# 3-30 [Wreckin' 'Em in a West Wind]



## ThaFish (Feb 27, 2013)

Little late here on the report, but I figured I'd post it anyways. I gotta get back to studying for an exam tomorrow so I'm gonna try to keep this short. Hit the bridge on Sunday night with some of the crew to search for some nighttime bulls. The 15+ knot winds from the west made it impossible to cast/work anything less than a 1 oz. bait, so I switched to a 1 oz. jighead & a Gotcha Plastics 8'' chartreuse twistertail. From there the bite was pretty steady, & everyone ended up switching to the bigger jigs. Had a blast out on the bridge with some great friends & look forward to hitting it again soon!

*A Side Note:* 

Like always, I referenced a lure by name in this report. Sue me. If you're reading this & you understand my frustration, you know who you are. What you did on my thread that got deleted was absolutely childish & inappropriate. Any middle-aged man who goes out of his way to publicly patronize guys half his age needs to re-examine his agenda - it's pathetic & there's no place for it on a forum like this. Fishing is supposed to fun, & many of us enjoy both writing & reading reports. If you could refrain from ruining it for the majority of us, it would be much appreciated. 

I apologize in advance for sounding angry, but I just wanted to get that off my chest. I also want to mention that I really appreciate all the positive comments I get from most of you guys, whether it be through comments on my threads, PMs, texts, or phone calls. Thanks everyone! 

*Tally for the night: *

*Ant:* 28.75'' red & 37'' bull
*Donnie:* Missed 9 - possibly a new record for most missed fish?
*Johnny:* 38.5'' bull
*Me:* Chunky 37.25'' bull & a 38.5'' bull

Tight lines everyone.


----------



## Jason (Oct 2, 2007)

Killing em as usual!!!! Will be out there tonight ifin the winds aren't gail force!!!!


----------



## Dimebag (Jan 15, 2014)

Good stuff guys. Hopefully ill make it out there soon.


----------



## panhandleslim (Jan 11, 2013)

Nice haul. You guys got these bridges down to an art.


----------



## Donnie24 (Jan 12, 2013)

What are you talking about sawyer I didn't make it out that night lol, I was never there man!!


----------



## ThaFish (Feb 27, 2013)

Donnie24 said:


> What are you talking about sawyer I didn't make it out that night lol, I was never there man!!

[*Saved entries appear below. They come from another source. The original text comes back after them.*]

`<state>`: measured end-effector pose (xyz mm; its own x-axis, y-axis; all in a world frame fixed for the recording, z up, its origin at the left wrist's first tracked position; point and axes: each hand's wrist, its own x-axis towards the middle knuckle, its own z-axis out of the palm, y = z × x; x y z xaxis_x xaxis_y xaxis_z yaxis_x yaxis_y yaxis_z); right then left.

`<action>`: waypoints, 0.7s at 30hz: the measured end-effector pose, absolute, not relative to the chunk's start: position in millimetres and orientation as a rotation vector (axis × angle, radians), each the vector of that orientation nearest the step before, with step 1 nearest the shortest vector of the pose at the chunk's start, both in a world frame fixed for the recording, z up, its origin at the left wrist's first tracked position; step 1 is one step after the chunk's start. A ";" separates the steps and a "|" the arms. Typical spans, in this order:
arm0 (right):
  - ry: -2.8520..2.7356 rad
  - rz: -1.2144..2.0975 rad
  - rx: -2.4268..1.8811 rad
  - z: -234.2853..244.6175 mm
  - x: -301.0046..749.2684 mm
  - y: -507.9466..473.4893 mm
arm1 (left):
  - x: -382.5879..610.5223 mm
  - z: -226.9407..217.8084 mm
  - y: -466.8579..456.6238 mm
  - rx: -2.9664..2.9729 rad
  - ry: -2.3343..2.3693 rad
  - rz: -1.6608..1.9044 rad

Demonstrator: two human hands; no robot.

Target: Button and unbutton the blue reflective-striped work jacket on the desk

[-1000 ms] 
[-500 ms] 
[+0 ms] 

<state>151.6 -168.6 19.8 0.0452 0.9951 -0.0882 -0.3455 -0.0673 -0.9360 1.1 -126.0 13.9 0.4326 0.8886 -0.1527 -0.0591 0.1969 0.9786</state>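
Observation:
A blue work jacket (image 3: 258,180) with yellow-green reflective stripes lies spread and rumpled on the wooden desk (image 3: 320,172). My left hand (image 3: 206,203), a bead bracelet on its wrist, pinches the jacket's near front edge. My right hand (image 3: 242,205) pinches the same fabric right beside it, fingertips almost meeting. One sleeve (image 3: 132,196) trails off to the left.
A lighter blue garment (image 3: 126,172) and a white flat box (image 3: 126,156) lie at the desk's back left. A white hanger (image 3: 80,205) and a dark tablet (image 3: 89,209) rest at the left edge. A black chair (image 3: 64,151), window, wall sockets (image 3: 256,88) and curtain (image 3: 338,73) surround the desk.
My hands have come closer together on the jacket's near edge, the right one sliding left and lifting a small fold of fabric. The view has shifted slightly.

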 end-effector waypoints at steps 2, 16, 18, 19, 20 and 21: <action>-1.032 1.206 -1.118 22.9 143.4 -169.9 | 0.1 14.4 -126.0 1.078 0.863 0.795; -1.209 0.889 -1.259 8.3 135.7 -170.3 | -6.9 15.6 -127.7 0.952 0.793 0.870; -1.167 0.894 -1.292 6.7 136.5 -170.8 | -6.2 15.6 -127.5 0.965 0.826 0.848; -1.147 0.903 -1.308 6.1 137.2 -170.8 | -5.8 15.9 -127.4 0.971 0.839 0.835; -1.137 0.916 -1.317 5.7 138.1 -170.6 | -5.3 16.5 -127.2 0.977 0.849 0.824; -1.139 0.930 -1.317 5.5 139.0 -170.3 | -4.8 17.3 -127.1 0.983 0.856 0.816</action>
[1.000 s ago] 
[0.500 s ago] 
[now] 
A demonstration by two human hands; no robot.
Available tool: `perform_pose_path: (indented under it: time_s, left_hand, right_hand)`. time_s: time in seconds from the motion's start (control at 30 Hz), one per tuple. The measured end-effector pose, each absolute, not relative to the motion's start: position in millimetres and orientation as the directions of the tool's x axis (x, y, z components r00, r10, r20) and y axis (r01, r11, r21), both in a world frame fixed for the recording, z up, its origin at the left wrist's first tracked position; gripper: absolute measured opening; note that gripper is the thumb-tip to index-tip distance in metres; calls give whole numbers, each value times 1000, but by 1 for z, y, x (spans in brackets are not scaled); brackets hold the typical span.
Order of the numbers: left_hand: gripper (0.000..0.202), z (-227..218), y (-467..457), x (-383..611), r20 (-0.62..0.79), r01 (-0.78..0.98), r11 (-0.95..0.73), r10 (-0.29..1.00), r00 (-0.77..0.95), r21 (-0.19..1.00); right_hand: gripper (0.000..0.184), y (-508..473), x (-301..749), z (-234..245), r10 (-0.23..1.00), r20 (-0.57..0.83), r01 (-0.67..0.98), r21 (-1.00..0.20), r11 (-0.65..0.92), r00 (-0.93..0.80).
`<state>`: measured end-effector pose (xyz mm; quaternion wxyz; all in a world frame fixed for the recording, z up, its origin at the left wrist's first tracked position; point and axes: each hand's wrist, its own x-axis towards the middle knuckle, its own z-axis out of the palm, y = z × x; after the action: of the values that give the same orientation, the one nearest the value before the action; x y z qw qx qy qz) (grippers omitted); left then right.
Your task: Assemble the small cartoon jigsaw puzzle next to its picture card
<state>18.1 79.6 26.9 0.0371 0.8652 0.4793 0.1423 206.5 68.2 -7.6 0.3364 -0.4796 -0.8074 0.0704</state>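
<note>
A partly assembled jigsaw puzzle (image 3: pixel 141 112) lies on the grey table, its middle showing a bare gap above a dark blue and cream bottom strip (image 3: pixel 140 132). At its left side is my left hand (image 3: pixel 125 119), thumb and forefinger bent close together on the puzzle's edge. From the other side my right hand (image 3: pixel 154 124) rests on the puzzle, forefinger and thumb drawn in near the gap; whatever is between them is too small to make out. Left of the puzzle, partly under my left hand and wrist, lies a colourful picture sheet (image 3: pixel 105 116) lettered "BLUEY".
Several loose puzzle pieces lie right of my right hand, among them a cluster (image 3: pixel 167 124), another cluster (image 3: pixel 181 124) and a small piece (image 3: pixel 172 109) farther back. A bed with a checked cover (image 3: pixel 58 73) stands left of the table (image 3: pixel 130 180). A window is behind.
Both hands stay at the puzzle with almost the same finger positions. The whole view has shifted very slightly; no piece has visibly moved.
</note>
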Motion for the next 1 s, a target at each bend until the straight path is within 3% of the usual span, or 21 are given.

Oh yeah, my bad bro. & I suppose neither of us made it out there last night either, right?? Hahaha.


----------



## SkiffLife (Jan 11, 2015)

Were you at Bob Sykes bridge? I was out there Sunday night from 10 until a little after 1 on the beach side of Bob Sykes. I couldn't get anything to hit on artificial and only a few cats on live shrimp.


----------



## mikez (Apr 28, 2014)

Nice work, you guys got that spot dialed in.

Gotta commend you on your rare and refreshing generosity with sharing your knowledge. Reminds me of what the first fishing forums were like when I got on back in the late 90s. That helpful attitude has mostly gone extinct.

Having said that [with selfish agenda], how do you feel about helpin' out an old man and his two grown sons who'll be visiting from Massachusetts next month? We'll be there first week in May and reds are on the top of our wish list.


----------



## ThaFish (Feb 27, 2013)

mikez said:


> Nice work, you guys got that spot dialed in.
> 
> Gotta commend you on your rare and refreshing generosity with sharing your knowledge. Reminds me of what the first fishing forums were like when I got on back in the late 90s. That helpful attitude has mostly gone extinct.
> 
> Having said that [with selfish agenda], how do you feel about helpin' out an old man and his two grown sons who'll be visiting from Massachusetts next month? We'll be there first week in May and reds are on the top of our wish list.


Hey man, really appreciate the kind words & sorry for the late response. I'd be more than happy to help you guys out in any way I can! Unfortunately it may have to be over the phone, because I have to drive back to Wisconsin the first week of May for work. Not sure what day I'm leaving yet though, so I may be able to get some fishing in with you guys before I make the trek back north. Shoot me a PM & let's try to work something out!


----------